Jakarta, Dewan Pimpinan Majelis Ulama Indonesia (MUI) menerima kunjungan silaturahmi Menteri Koordinator Bidang Politik, Hukum, dan Keamanan (Menko Polhukam), Mahfud MD. Kehadirannya disambut Wakil Ketua Umum MUI, KH Marsudi Syuhud dan Buya Anwar Abas serta Sekjend MUI, Buya Amirsyah Tambunan beserta jajaran di Gedung MUI, Jl Proklamasi, Jakarta, Selasa (1/11/2022).
“Iya, kedatangan beliau Menko Polhukam, Mahfud MD selain bersilaturrahmi juga minta pandangan-pandangan serta meminta pendapat untuk penyelesaian kasus-kasus hak asasi manusia,” kata Waketum MUI, KH Marsudi Syuhud kepada media.
Kasus-kasus ini, lanjut ia, adalah kasus yang belum pernah terselesaikan terdapat 13 kasus pelanggaran Hak Asasi Manusia (HAM) berat di masa lalu.
“MUI mendukung langkah pemerintah dalam menyelesaikan masalah-masalah bangsa dalam hal ini adalah pelanggaran-pelanggaran HAM yang lama belum terselesaikan, tadi juga ada masukan dari kami salah satunya adalah untuk saling memaafkan, lalu bagaimana caranya itu masih kita bahas bersama di sini,” jelasnya
“Insya Allah dengan kita duduk bareng di sini 13 masalah pelanggaran HAM masa lalu ini akan segera terselesaikan,” sambungnya
Dalam kesempatan tersebut Wakil Ketua Umum MUI Kiai Marsudi Syuhud melayangkan pertanyaan kepada Menkopolhukam Prof Mahfud MD apakah KM 50 termasuk pelanggaran HAM berat atau tidak.
“Komnas HAM mengatakan itu (KM 50) harus diadili, tetapi bukan pelanggaran HAM berat. Saya tidak boleh masuk ke proses itu (wewenang Komnas HAM),” jawab Menko Polhukam.
Prof Mahfud mengaku telah memanggil Komnas HAM berkali-kali, tetapi Komnas HAM tetap mengatakan bahwa peristiwa di KM 50 itu bukanlah kasus pelanggaran HAM berat.
“Komnas HAM mengatakan itu bukan pelanggaran HAM berat tapi itu kejahatan berat,” tegasnya.
Mahfud mengatakan penyelesaian 13 kasus HAM berat akan fokus pada korban, bukan pelaku. Kedatangan Mahfud juga untuk mengenalkan tim PPHAM dan masa depan penyelesaian pelanggaran HAM berat di Indonesia.

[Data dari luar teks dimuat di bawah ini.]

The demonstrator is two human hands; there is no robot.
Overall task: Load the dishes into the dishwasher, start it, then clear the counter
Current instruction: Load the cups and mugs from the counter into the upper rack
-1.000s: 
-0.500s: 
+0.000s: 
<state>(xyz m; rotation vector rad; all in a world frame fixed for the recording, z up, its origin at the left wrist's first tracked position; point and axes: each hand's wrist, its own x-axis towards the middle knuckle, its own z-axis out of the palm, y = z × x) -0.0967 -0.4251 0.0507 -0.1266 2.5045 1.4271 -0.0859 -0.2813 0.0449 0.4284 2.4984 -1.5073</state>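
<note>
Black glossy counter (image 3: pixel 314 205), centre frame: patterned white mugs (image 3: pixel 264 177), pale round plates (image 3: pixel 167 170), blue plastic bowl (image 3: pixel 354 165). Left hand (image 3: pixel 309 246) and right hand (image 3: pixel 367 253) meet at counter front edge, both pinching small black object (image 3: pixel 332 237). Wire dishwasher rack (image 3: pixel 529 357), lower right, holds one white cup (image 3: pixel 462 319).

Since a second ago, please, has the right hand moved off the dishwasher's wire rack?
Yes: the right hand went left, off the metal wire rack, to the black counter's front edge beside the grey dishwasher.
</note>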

Mahfud menuturkan, penyelesaian kasus HAM berat sudah menjadi janji Presiden Joko Widodo sejak periode pertama. Janji tersebut juga sejalan dengan TAP/MPR yang kemudian menjadi Undang-Undang Nomor 26 Tahun 2000.
“Ini yang dipersoalkan dan dilihat adalah korbannya bukan pelakunya, karena kalau pelaku biarlah Komnas HAM yang mencari bukti. Mencari pelakunya sulit sekali, kita fokus kepada krobannya,” ujarnya
Mahfud menyampaikan, tim yang diketuai oleh Makarim Wibisono tersebut banyak berisi orang-orang berpengalaman. Mereka sudah melihat praktek penyelesaian pelanggaran HAM berat non yudisial di banyak negara. Dia yakin, usaha ini akan sedikit membuahkan hasil disbanding jalur yudisial yang selama ini belum menemui ujung.